Николай Ракитов не хотел становиться партизаном и собирался через неделю-другую вернуться в Москву. В столице вору – раздолье, и к городской жизни Ракитов имел особую склонность: даже в лютое военное время в московских вечерах есть такое, чего ты даже в мирное время ни в какой деревне не сыщешь. Город – это для жизни, а деревня наводила на Ракитова тоску. Он не собирался поселиться в землянке под сугробом и выслеживать фрицев – Ракитов планировал поступить так: на несколько недель остаться в лесу и немного порезать фашистов, а потом, когда немцы отвалятся от города, вернуться в столицу.
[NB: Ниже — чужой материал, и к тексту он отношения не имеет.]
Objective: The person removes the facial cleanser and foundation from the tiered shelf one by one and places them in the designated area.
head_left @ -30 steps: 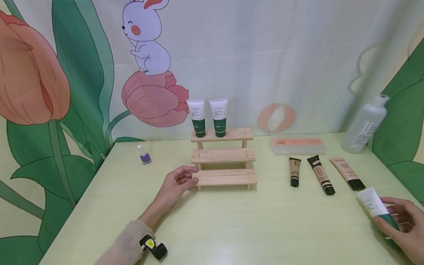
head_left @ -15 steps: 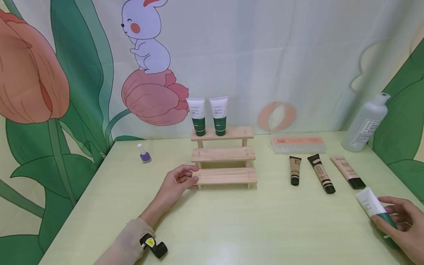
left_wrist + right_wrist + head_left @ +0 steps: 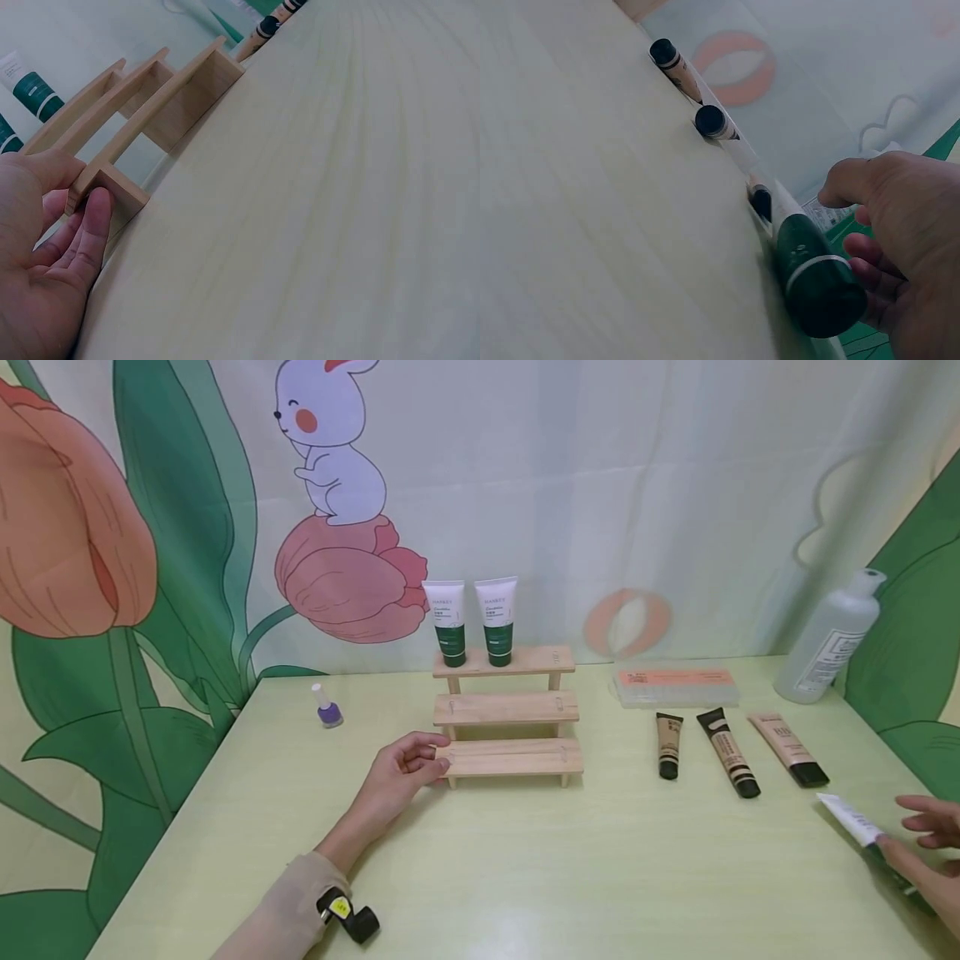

И кстати, за это время в городе отменят осадное положение, жизнь войдет в нормальное русло.
Так Ракитов и объяснил своей группе – и все согласились с тем, что это здравый план. Не учли они того, что лес заведет их далеко, – они уже через три дня оказались отрезаны от пути в город. Линия фронта гуляла – вдруг оказалось, что за спиной у них не Москва, а немцы. Ракитов пошел дальше на запад, желая дать крюк и вернуться к Москве, – но только сбился с дороги. Выходили на деревни, спрашивали, куда идти дальше, но местные карту района представляли плохо – знали только соседей да названия замерзших рек. А может, не хотели говорить – немцы наказывали за помощь партизанам.
Ракитов понял, что надо связаться с каким-нибудь начальством – но как это сделать, он не знал. Он никогда не думал, что ему понадобится начальство. Власть он ненавидел, однако, находясь в лесу, понял, что связь с начальством искать надо. Он презирал все, что могла дать человеку администрация, но когда живешь в лесу и не знаешь ничего, тебе нужна хоть какая информация, хоть какие-то сведения, просто для того, чтобы понять – куда можно идти, а куда нельзя. Без регулярной связи с регулярной армией не поймешь, куда повернуть, чтобы не нарваться на немцев. Ракитов почувствовал себя так, как, должно быть, чувствует себя анархист, приближаясь к пенсионному возрасту: свобода – это, конечно, хорошо, но и медстраховку иметь недурно.